Work instructions: What you return should be the lines from the first line of the records below through the line holding "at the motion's", unchanged.
====== The data
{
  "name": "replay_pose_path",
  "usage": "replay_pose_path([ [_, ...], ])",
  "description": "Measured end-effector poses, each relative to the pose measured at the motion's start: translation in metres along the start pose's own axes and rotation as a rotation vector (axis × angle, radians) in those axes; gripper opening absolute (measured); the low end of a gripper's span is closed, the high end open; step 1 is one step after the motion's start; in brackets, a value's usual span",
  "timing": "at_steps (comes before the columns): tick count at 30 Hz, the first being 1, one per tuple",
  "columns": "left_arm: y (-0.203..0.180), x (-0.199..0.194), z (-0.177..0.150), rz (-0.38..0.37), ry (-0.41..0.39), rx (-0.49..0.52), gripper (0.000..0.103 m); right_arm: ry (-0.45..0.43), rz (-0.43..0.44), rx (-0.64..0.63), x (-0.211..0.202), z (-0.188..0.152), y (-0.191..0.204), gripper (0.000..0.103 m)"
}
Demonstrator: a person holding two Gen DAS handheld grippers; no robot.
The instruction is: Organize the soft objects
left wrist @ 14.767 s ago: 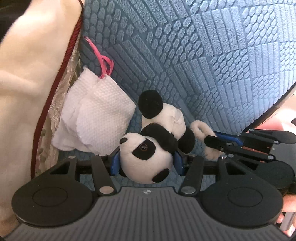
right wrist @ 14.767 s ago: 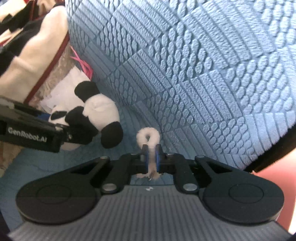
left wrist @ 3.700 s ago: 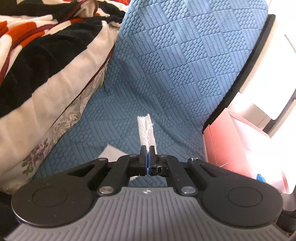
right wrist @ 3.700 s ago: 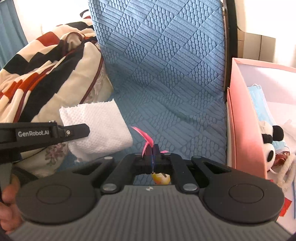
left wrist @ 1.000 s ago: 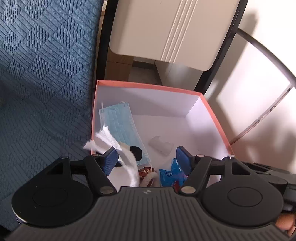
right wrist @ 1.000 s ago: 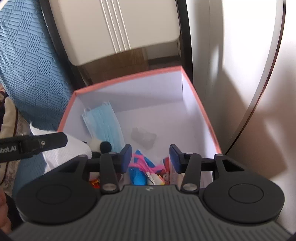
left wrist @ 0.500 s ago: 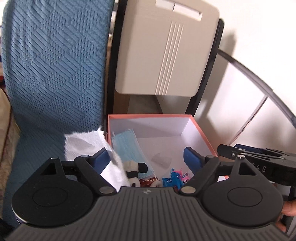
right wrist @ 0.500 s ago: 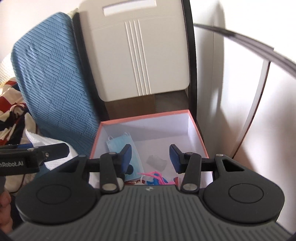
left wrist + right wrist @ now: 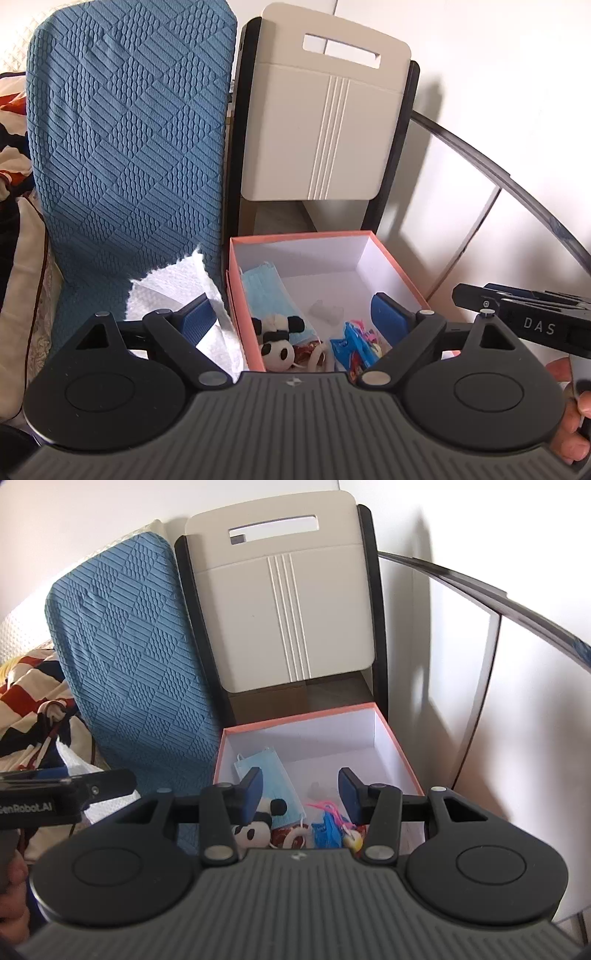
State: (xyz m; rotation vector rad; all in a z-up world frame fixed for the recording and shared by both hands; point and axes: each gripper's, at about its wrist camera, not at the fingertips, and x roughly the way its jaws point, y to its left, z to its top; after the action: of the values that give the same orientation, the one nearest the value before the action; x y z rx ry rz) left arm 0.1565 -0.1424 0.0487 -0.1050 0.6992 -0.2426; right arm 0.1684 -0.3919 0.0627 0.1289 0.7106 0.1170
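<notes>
Both claws hang spread and empty above the pink box (image 9: 397, 263): left claw (image 9: 295, 319) wide, right claw (image 9: 300, 789) narrower. A paper towel (image 9: 173, 286) lies outside its left rim; the far half is bare.

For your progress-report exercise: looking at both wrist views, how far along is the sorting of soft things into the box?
Done: the panda toy, blue face mask and pink string already lie in the pink box. In hand: nothing; the left gripper and right gripper stand open and empty above the box. Left: the white paper towel lies outside the box beside the blue cushion.
</notes>
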Motion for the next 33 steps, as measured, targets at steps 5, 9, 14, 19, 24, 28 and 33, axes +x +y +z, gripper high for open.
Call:
replay_pose_path([
  [5,-0.002,0.007,-0.011,-0.033,0.025,0.015,0.092,0.018,-0.019,0.027,-0.001,-0.015,-0.005,0.048],
  [9,-0.006,0.014,-0.017,-0.045,0.029,0.008,0.092,0.052,-0.024,0.024,0.006,-0.024,-0.009,0.048],
  [14,-0.006,0.024,-0.021,-0.049,0.034,0.002,0.092,0.061,-0.01,0.025,0.016,-0.024,-0.011,0.048],
  [19,-0.008,0.036,-0.02,-0.063,0.044,0.016,0.092,0.069,-0.002,0.046,0.028,-0.021,-0.014,0.048],
  [24,-0.019,0.058,-0.02,-0.074,0.069,0.036,0.092,0.094,0.019,0.075,0.04,-0.018,-0.024,0.048],
  [28,-0.029,0.08,-0.021,-0.094,0.089,0.051,0.092,0.128,0.057,0.108,0.054,-0.015,-0.034,0.048],
  [33,-0.043,0.113,-0.028,-0.11,0.126,0.081,0.092,0.172,0.106,0.128,0.075,-0.011,-0.042,0.048],
])
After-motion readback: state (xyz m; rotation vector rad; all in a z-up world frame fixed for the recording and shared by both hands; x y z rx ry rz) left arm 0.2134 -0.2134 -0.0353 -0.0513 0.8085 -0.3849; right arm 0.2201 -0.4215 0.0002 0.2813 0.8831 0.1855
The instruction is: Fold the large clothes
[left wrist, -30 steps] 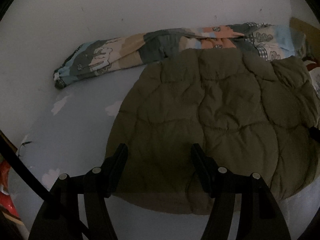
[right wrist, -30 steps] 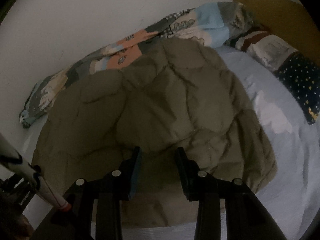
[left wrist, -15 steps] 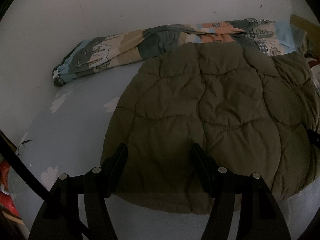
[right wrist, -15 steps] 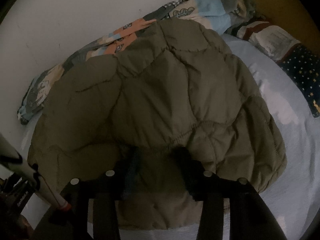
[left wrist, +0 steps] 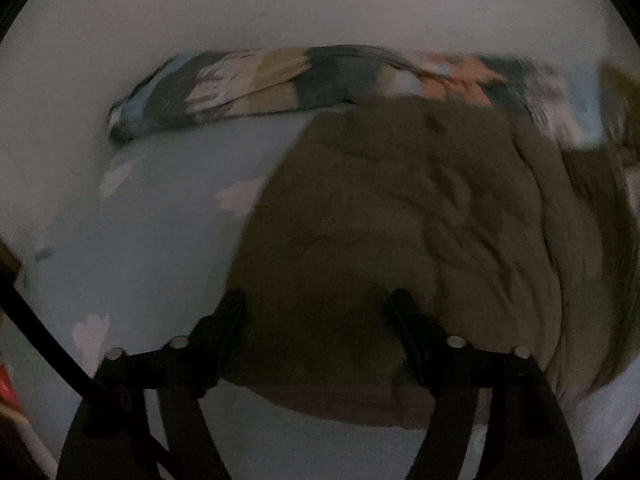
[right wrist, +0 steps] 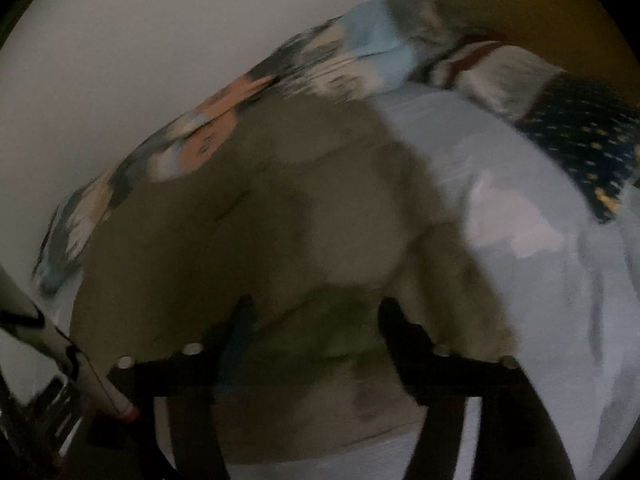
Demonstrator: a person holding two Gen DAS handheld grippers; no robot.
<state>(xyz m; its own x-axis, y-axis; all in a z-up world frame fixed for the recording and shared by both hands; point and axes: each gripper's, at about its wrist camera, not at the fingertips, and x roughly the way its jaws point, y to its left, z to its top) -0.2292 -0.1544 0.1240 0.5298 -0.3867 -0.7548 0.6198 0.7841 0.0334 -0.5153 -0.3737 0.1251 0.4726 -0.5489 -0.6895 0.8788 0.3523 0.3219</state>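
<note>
An olive quilted jacket (left wrist: 400,216) lies spread on a pale blue bed sheet (left wrist: 160,232); it also shows in the right wrist view (right wrist: 280,220). My left gripper (left wrist: 318,312) is open and empty, its fingers over the jacket's near hem. My right gripper (right wrist: 314,318) is open, its fingers (right wrist: 394,320) wide apart over the jacket's near part, with no cloth between them. Both views are blurred by motion.
A rolled patterned blanket (left wrist: 280,80) lies along the white wall behind the jacket, also in the right wrist view (right wrist: 360,52). Pillows, one dark with stars (right wrist: 588,152), lie at the right. A white pole with a red tip (right wrist: 116,404) stands at the bed's near-left edge.
My right gripper has opened wide and let go of the jacket fold it held. The jacket has settled lower and flatter. Both cameras are moving; the left gripper stays open.
</note>
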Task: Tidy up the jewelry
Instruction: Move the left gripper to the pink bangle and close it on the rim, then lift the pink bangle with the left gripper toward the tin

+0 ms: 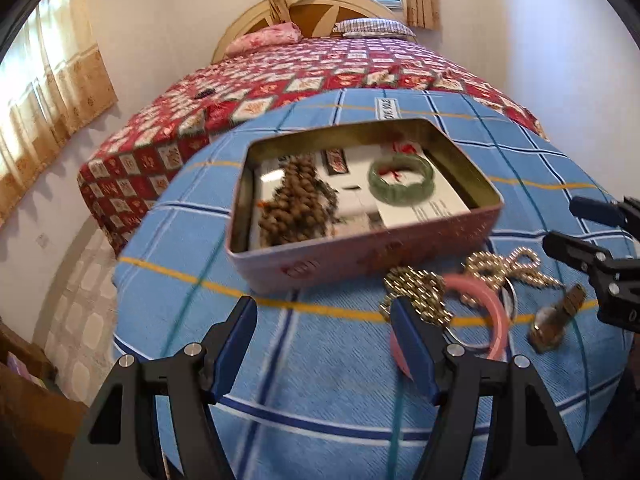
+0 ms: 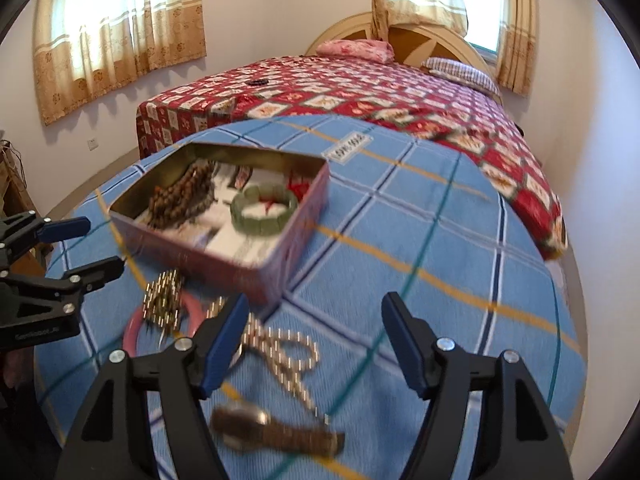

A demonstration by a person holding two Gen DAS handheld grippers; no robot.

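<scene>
Pink tin point(image 1: 360, 256) already holds 2 pieces; both grippers, left gripper point(image 1: 324, 320) and right gripper point(image 2: 312, 316), gape wide, empty. Next up: probably grabbing the watch point(image 2: 276, 432) near it.

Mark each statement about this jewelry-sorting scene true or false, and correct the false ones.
1. The green bangle lies inside the open tin. True.
2. The pink bangle is in the tin. False: it lies on the blue checked cloth outside it.
3. The left gripper holds a necklace. False: it is open and empty.
4. The wristwatch lies on the cloth. True.
5. The right gripper is open and empty. True.
</scene>
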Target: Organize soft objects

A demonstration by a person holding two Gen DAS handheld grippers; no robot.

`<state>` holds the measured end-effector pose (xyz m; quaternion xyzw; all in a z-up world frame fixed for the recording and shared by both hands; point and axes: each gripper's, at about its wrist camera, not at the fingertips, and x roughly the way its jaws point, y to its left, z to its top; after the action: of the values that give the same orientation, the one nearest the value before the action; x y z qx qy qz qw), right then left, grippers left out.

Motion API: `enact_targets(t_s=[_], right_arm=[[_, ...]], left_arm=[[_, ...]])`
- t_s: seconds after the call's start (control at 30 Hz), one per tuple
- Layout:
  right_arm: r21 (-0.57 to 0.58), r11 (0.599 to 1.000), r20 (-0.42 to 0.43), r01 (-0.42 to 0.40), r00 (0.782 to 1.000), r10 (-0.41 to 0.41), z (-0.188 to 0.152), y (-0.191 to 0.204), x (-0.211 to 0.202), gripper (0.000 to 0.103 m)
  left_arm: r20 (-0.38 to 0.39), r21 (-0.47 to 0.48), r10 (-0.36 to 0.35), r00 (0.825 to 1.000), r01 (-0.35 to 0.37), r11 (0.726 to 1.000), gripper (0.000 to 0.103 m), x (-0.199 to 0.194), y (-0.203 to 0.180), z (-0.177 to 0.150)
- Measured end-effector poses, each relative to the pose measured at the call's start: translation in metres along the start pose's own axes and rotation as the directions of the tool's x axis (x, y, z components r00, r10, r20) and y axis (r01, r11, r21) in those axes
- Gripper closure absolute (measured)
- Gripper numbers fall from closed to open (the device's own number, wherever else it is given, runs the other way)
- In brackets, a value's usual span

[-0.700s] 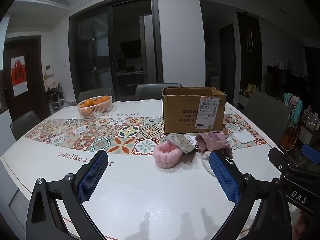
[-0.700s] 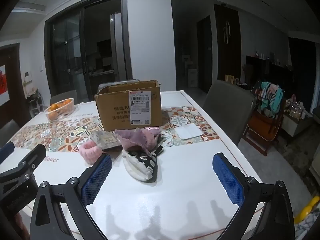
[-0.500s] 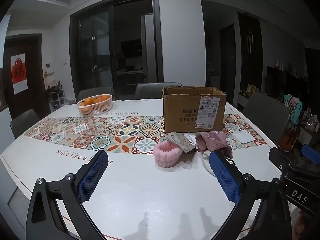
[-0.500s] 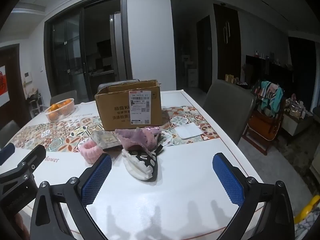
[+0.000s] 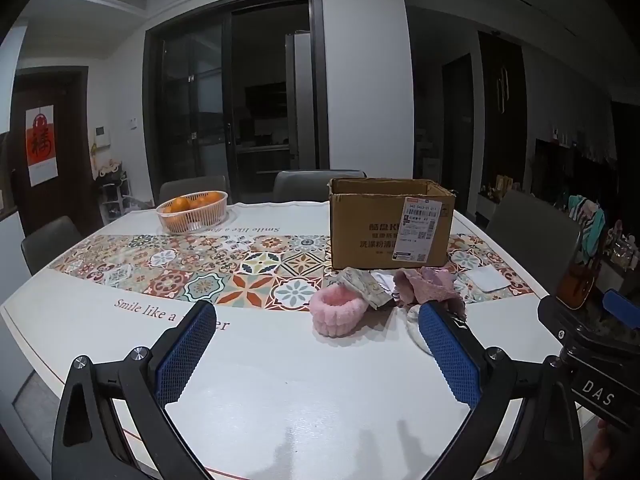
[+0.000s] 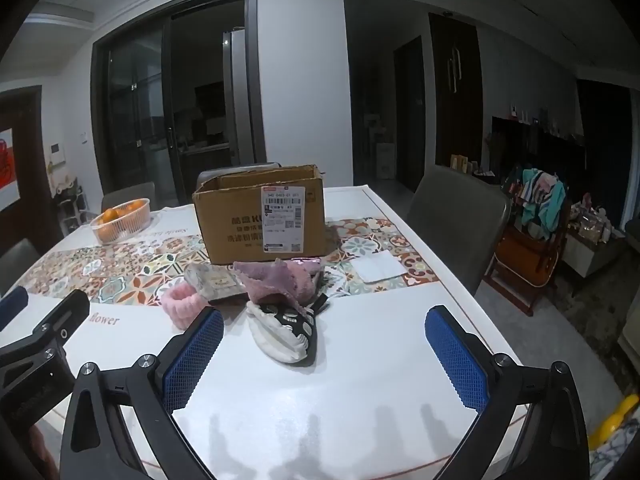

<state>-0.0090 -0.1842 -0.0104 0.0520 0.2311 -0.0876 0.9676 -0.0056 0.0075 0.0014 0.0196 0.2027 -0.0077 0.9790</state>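
Observation:
A pile of soft things lies on the white table in front of an open cardboard box (image 5: 390,224) (image 6: 262,216). It holds a fluffy pink band (image 5: 338,314) (image 6: 182,306), a grey-white packet (image 5: 366,288) (image 6: 216,282), a mauve fluffy piece (image 5: 426,286) (image 6: 280,280) and a white-and-black patterned soft item (image 6: 286,334). My left gripper (image 5: 316,354) is open and empty, short of the pink band. My right gripper (image 6: 326,358) is open and empty, with the patterned item between its fingers, a little beyond them.
A basket of oranges (image 5: 192,212) (image 6: 120,220) stands at the far left on the patterned table runner (image 5: 200,264). A white square napkin (image 6: 378,268) lies right of the pile. Grey chairs (image 6: 456,224) ring the table. The table edge runs close on the right.
Both grippers have stayed almost still. The view has shifted only slightly. Nothing was taken hold of or let go.

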Motion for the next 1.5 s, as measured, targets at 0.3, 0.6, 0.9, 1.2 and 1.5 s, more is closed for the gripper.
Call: enact_targets(t_s=[0.3, 0.6, 0.9, 1.2, 1.5], right_arm=[[-0.001, 1.0, 0.002, -0.001, 1.0, 0.001, 0.0031, -0.0008, -0.0048, 0.0], [-0.003, 1.0, 0.005, 0.001, 1.0, -0.001, 0.0031, -0.0002, -0.0044, 0.0], [-0.005, 1.0, 0.01, 0.002, 1.0, -0.002, 0.0049, -0.0001, -0.0058, 0.001], [-0.005, 1.0, 0.012, 0.002, 1.0, -0.002, 0.0049, 0.0025, -0.0058, 0.001], [-0.006, 1.0, 0.013, 0.002, 1.0, -0.002, 0.0046, 0.003, -0.0061, 0.001]], left_arm=[[0.004, -0.002, -0.001, 1.0, 0.001, 1.0, 0.0, -0.003, -0.0003, 0.001], [0.004, -0.003, -0.001, 1.0, 0.001, 1.0, 0.0, -0.0033, 0.0004, 0.0008], [0.007, -0.005, -0.001, 1.0, 0.001, 1.0, 0.0, -0.0043, 0.0, 0.0013], [0.009, -0.006, -0.002, 1.0, 0.002, 1.0, 0.0, -0.0048, 0.0, 0.0021], [0.009, -0.007, -0.003, 1.0, 0.003, 1.0, 0.0, -0.0056, -0.0002, 0.0032]])
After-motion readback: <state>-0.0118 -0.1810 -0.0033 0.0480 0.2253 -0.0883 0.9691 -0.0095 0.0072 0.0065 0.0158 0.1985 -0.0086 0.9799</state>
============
Reply:
{
  "name": "replay_pose_path",
  "usage": "replay_pose_path([ [_, ...], ])",
  "description": "Measured end-effector poses, each relative to the pose measured at the motion's start: translation in metres along the start pose's own axes and rotation as a rotation vector (axis × angle, radians) in those axes; gripper opening absolute (measured); the low end of a gripper's span is closed, the high end open; step 1 is one step after the motion's start; in brackets, a value's usual span",

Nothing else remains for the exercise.